Each line of the data must be set down again without a single difference.

Dataset excerpt Block Start

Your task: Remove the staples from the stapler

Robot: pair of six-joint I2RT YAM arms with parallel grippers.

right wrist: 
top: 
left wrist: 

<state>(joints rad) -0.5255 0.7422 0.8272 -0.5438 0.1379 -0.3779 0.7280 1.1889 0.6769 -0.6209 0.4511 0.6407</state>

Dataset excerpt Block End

◆ Response:
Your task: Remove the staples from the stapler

Robot: pair of six-joint I2RT YAM arms with parallel grippers.

right wrist: 
top: 
left wrist: 

<state>(joints rad) -0.5255 0.7422 0.8272 -0.5438 0.1379 -0.3779 0.7280 1.1889 0.6769 -0.6209 0.4511 0.6407</state>

The exercise calls for nothing more than this answer.